**AIM OF THE TASK**. Copy precisely the first line of the material below and every later line, stopping with the line that contains "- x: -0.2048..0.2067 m".

----- DATA SEGMENT

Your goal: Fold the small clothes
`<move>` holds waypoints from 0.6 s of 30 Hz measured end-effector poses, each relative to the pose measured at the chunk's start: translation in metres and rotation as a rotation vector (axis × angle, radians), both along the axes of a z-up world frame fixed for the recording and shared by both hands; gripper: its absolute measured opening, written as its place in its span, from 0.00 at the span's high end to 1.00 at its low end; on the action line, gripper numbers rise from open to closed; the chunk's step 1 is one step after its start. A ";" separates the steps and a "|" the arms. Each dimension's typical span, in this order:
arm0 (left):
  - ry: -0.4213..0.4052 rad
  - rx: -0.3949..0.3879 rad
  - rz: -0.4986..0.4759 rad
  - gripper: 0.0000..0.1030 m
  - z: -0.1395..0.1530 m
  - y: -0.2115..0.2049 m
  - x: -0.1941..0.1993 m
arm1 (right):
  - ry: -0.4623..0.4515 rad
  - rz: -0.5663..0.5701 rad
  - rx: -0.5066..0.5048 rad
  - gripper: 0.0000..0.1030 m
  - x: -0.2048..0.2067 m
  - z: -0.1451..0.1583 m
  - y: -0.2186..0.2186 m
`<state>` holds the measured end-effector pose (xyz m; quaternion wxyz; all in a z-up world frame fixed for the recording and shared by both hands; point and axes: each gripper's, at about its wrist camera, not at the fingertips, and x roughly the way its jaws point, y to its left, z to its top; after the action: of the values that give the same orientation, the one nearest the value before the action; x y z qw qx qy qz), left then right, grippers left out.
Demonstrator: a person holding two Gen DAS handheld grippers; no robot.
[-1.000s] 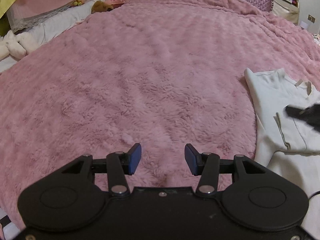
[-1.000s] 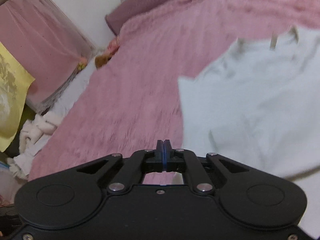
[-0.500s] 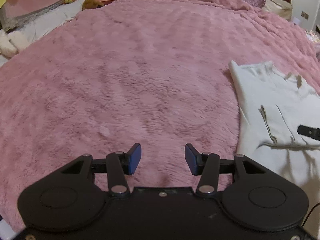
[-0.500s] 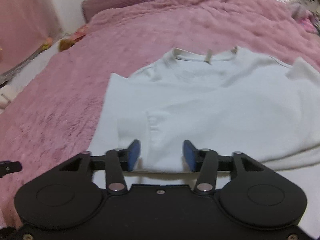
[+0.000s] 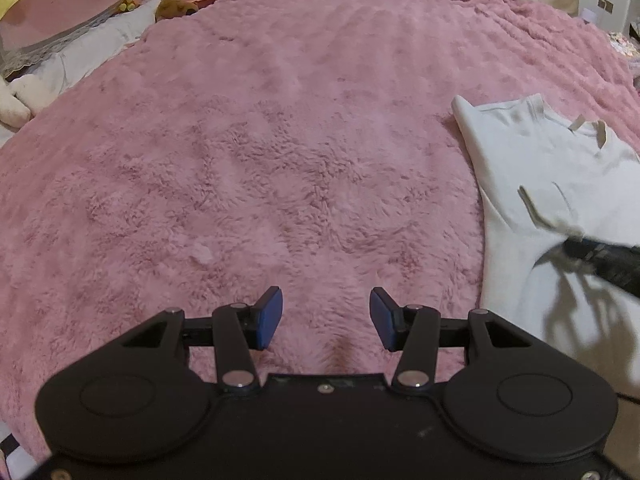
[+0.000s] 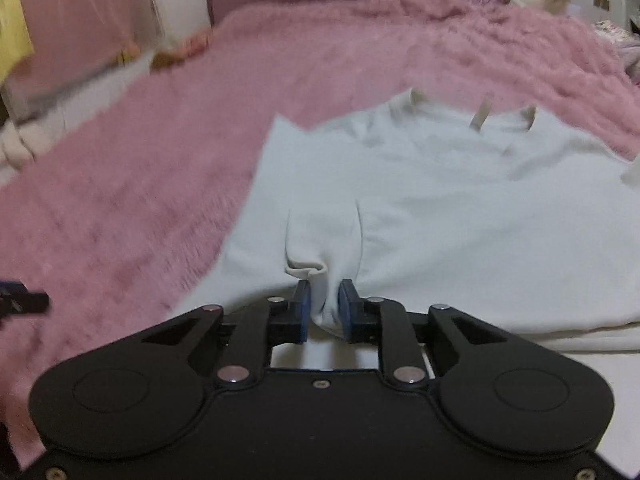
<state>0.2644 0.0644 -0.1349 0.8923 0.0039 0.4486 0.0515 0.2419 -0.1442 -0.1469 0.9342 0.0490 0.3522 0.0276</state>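
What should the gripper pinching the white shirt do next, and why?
Probably lift the pinched fabric a little and carry it across the white shirt to start a fold. The right hand-held gripper has its jaws closed on a bunched bit of the shirt's near left part, and the shirt lies spread on the pink blanket. The left hand-held gripper is open over bare blanket.
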 end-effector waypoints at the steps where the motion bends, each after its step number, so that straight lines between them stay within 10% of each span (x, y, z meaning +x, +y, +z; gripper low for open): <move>1: 0.001 -0.001 0.000 0.52 -0.001 0.001 0.000 | -0.017 0.002 0.006 0.92 -0.003 0.003 0.001; 9: 0.011 -0.007 -0.008 0.51 -0.004 -0.003 0.001 | 0.046 -0.031 0.163 0.85 0.022 -0.021 -0.011; 13: 0.014 0.011 -0.015 0.51 -0.004 -0.005 -0.003 | -0.085 0.019 0.452 0.78 -0.006 -0.010 -0.048; 18: 0.019 0.028 0.001 0.51 -0.005 -0.010 0.000 | -0.062 -0.033 0.255 0.61 -0.026 0.008 -0.075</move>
<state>0.2643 0.0545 -0.1402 0.8878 0.0166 0.4562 0.0582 0.2155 -0.2194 -0.1386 0.9313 0.1720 0.3158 0.0582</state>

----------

**TASK RESPONSE**.
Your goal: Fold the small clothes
`<move>` holds waypoints from 0.6 s of 30 Hz measured end-effector poses, each relative to the pose measured at the chunk's start: translation in metres and rotation as a rotation vector (axis × angle, radians), both along the axes of a z-up world frame fixed for the recording and shared by both hands; gripper: its absolute measured opening, written as its place in its span, from 0.00 at the span's high end to 1.00 at its low end; on the action line, gripper numbers rise from open to closed; the chunk's step 1 is one step after its start. A ";" separates the steps and a "|" the arms. Each dimension's typical span, in this order:
arm0 (left):
  - ry: -0.4213..0.4052 rad
  - rx: -0.3949..0.3879 rad
  - rz: -0.4986..0.4759 rad
  - gripper: 0.0000..0.1030 m
  - z: -0.1395..0.1530 m
  - y: -0.2115..0.2049 m
  - x: -0.1941..0.1993 m
arm1 (right):
  - ry: -0.4623..0.4515 rad
  - rz: -0.5663..0.5701 rad
  - rx: -0.5066..0.5048 rad
  - gripper: 0.0000..0.1030 m
  - x: -0.2048..0.2067 m

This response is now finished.